M I C H I G A N - S C H O O L - B A N D - & - O R C H E S T R A - A S S O C I A T I O N
 

Marie Bonello
is a vocal music teacher at Beck Centennial 
Elementary School in
Utica, Michigan

 

Multimedia Software Helps Children Prepare for a Visit to the Orchestra

MARIE BONELLO

0ne of the most exciting parts of a fourth grade music curriculum can be the trip to hear an orchestra performance. Much preparation by the music teacher is needed, including familiarizing the students with the orchestral instruments, the composers specific to that concert, and substantial listening to the musical selections. The use of multimedia software allows the teacher to create a "package" of visual and aural information which the students can explore on a CD-ROM.

In the Utica Community Schools, all of the fourth-grade students attend an orchestra concert. In the past, students learned about orchestral instruments and music they would hear at the concert through listening lessons, musical examples, pictures of instruments and composers, and facts about composers presented in a teacher-led setting. By utilizing multimedia authoring software, students can experience the orchestra in an independent and student-led setting which allows the student to spend as much or as little time on a certain instrument, musical selection, or composer as they need. They can "test" themselves on the instruments, music and composers within the software presentation.

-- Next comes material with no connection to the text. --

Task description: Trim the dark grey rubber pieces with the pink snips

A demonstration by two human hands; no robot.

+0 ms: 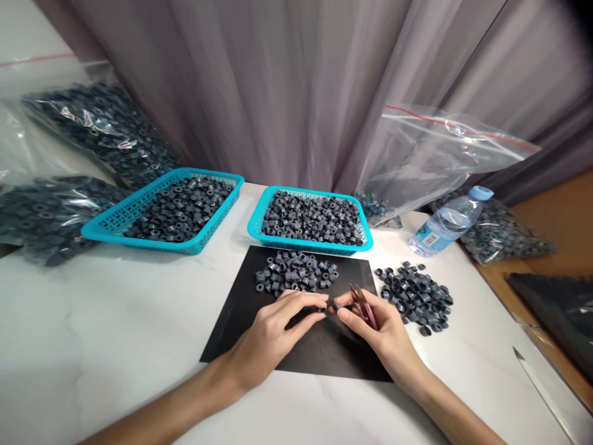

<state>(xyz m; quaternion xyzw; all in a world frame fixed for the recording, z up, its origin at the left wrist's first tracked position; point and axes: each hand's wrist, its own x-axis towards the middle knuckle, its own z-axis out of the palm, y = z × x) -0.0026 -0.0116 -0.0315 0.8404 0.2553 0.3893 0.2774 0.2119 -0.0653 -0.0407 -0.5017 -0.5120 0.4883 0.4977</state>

This hypermedia software is made up of six files, or "stacks:" Music, Composers, Instruments (three stacks) and Test Yourself. There is a Home stack which gives the user a menu to the four areas mentioned above. There are links between composer, instrument and music cards only when the user is invited to learn about an instrument invented by a composer. 

Each stack explores a different subject area. The Music stack allows the user to listen to themes from music they will hear at the concert. It also contains text about the piece of music, including who wrote it and why. The Composers stack has pictures of most of the composers, many gleaned from the Internet. There is also historical information about each composer. The Instruments stacks classify each instrument by family. A family is represented in graphics on a single card, but each instrument can be accessed on individual cards. Each card has a graphic of the instrument, text information, and an audio example of the instrument. Test Yourself is a stack consisting of sixteen cards with multiple choice questions. The questions are aural and visual identification of instruments and music, and recall questions about composers. The user stays on that card if an incorrect answer is selected. A correct answer will show them the next card in the test.

The initial creation of this software can be time-consuming, but each successive year only a few changes regarding specific musical selections and composers need to be made. The instruments stacks, which are the largest and most time-consuming, can stay the same. 

The Utica Community Schools is a large district containing twenty-seven elementary schools. In order to get the software to the research center teachers, music teachers and fourth-grade classroom teachers in a format which will allow for virtually no installation, the software was put onto CD-ROMs. This can be costly when each school is receiving approximately twenty-five discs! Although the district owns a CD-ROM burner, the time to burn the software onto each disc would be far greater than the time it takes to create the software itself! Each disc would take approximately three hours to burn, not including the time to create the master CD-ROM. By finding a company which specializes in creating discs for businesses, the cost can be $1 per disc. Creating the master disc, which would be burned from a Zip cartridge, is a one-time  expense: approximately $400. Businesses usually offer volume "discounts," which can bring both the master disc and CD-ROM prices down.

In searching for ways to cover the costs for this type of endeavor, one should seriously consider grants. School districts may offer arts grants, and there are  technology grants available to educators. One such technology grant is the (Michigan) Governor's NextDay Teacher Innovation Grant . It awards funds to teachers who do something new with existing technology. In this case, HyperStudio was the existing technology while the orchestral learning software was the innovation. Other such grants are beginning to surface as the government and education communities recognize the importance of technology as a tool to aid student learning.

The classroom teachers and research center teachers must be made aware of their role in the project. We realize that all teachers are busy with their own curriculum and are not necessarily receptive when something else comes their way. By giving them lesson plans and ideas on how to integrate the orchestra software into their curriculum these teachers may even be eager to use the discs with their students. For example, research center teachers can have students create their own project about a composer or an instrument using multimedia software. The classroom teachers can focus their social studies curriculum around a certain composer's country and teach the science of sound and pitch as related to instrument size. There are many possibilities for integrating the software into the fourth grade curriculum, and teachers may create their own ways to correlate with the orchestra concert. The first time this software was used in the Utica Community Schools some teachers even found ways to use it through the end of the school year!

Music teachers can find ways to integrate technology into their curriculum to help them present perennial concepts in new ways. Multimedia software can be used by the teacher to create software which students can explore on their own. Students who are familiar with the multimedia software can create their own projects based on composers, instruments or music from the orchestra concert. Using multimedia software can prepare the students for an orchestra concert while enhancing other curricular areas.